Exercise instructions
Only one portion of the data is to be written out: from the line bearing "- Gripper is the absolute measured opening" through the line bearing "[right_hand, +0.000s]". Write it exactly as it appears.

Records shown
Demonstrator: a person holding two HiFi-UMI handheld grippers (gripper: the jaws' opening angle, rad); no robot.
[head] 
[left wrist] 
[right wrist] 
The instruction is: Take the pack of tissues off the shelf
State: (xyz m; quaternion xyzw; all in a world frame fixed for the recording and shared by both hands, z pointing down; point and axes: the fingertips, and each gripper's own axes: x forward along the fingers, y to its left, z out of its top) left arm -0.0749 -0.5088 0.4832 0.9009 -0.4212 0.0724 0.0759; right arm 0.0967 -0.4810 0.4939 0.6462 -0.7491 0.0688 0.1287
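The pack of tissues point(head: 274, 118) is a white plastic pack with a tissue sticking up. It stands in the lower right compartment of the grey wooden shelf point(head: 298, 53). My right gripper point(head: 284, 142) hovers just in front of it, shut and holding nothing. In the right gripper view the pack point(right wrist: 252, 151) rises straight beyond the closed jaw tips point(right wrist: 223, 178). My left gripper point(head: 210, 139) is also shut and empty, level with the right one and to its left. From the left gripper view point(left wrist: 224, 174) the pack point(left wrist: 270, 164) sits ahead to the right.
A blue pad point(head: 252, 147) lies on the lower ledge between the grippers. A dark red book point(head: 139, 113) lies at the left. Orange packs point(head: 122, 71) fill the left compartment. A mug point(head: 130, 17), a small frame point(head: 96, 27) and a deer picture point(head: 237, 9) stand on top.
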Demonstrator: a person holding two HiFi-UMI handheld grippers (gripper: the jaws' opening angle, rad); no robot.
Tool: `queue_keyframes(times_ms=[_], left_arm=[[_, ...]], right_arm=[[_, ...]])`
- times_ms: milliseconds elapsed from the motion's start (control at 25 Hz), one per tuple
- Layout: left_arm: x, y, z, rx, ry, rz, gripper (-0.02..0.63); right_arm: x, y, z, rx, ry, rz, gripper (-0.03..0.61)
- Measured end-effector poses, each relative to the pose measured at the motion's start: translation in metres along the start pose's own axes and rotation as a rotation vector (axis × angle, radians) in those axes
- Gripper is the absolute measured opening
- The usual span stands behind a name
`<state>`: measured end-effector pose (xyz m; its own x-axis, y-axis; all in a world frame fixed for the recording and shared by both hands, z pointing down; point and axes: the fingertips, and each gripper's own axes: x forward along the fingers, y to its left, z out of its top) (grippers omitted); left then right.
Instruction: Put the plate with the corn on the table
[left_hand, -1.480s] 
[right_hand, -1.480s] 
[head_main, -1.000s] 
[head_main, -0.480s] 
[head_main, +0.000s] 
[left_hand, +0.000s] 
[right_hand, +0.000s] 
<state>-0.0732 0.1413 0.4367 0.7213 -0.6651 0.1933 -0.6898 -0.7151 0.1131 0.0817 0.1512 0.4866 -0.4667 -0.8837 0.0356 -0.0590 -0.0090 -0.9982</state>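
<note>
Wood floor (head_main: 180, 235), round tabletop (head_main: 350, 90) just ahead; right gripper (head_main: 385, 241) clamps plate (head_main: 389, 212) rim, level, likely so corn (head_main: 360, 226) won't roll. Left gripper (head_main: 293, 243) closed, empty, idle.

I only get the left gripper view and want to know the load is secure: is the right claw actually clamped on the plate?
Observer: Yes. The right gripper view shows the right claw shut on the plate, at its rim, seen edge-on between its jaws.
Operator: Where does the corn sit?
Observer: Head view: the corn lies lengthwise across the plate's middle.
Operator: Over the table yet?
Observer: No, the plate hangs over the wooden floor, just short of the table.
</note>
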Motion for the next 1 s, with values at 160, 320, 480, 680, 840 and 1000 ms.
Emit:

The answer
- Gripper is the absolute measured opening
- The usual span stands behind a name
`<state>`: measured end-effector pose (xyz m; its own x-axis, y-axis; all in a world frame fixed for the recording and shared by both hands, z pointing down; point and axes: the fingertips, and each gripper's own axes: x forward along the fingers, y to its left, z out of its top) (grippers omitted); left then right.
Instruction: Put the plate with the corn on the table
[left_hand, -1.480s] 
[right_hand, -1.480s] 
[head_main, -1.000s] 
[head_main, -0.480s] 
[head_main, +0.000s] 
[left_hand, +0.000s] 
[right_hand, +0.000s] 

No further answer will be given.